How to complete this task |
Indicate how many lines in the listing below contain the word "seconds". No other output is permitted.

____________________

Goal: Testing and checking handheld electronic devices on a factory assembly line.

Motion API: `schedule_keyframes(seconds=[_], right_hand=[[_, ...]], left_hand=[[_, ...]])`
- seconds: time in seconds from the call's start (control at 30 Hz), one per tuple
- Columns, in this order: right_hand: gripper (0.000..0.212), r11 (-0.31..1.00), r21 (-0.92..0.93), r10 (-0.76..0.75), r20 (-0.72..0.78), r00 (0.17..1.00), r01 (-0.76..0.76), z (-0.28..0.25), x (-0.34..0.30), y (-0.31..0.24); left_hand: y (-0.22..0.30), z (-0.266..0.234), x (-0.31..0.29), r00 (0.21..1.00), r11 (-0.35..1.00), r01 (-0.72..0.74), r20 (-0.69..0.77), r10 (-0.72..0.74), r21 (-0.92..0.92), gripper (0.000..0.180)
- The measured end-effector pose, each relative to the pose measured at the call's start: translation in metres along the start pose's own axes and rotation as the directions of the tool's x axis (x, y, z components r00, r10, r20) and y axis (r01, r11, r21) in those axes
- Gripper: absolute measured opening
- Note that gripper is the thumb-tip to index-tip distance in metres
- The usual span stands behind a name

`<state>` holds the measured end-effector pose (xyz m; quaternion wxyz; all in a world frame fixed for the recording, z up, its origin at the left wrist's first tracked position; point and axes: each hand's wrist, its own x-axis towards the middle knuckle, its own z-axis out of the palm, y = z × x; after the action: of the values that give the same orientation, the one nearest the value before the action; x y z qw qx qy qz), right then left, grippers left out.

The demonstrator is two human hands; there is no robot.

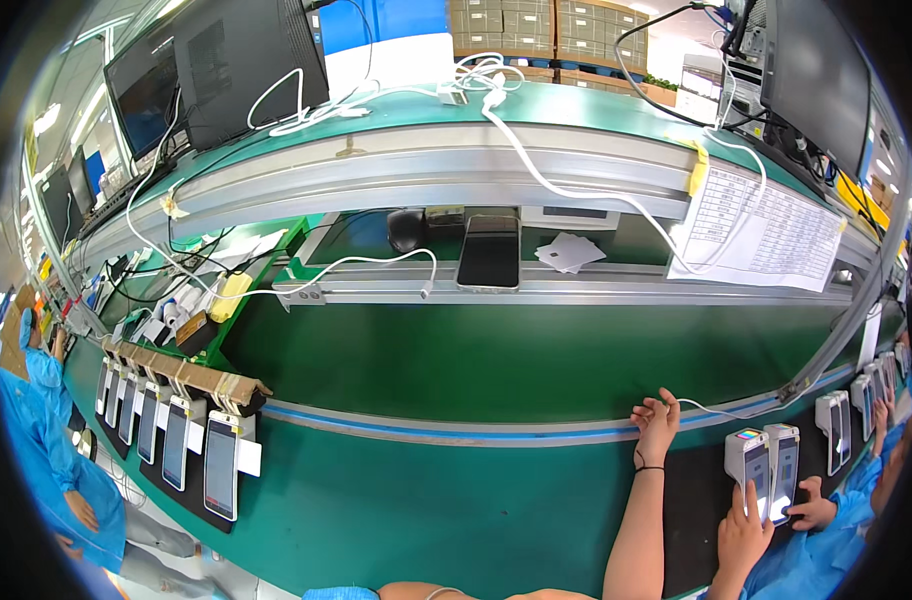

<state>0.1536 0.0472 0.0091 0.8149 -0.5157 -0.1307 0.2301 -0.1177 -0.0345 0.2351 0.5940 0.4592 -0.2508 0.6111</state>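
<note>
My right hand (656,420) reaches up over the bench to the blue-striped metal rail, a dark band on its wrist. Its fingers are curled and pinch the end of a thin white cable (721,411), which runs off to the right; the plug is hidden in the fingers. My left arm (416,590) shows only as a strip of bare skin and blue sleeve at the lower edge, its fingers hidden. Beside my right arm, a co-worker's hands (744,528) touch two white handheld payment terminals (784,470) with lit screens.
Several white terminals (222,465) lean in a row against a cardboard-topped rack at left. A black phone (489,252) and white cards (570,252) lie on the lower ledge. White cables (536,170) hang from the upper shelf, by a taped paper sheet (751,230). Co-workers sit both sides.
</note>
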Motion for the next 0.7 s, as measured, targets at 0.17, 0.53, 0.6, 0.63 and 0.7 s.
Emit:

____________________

Final answer |
2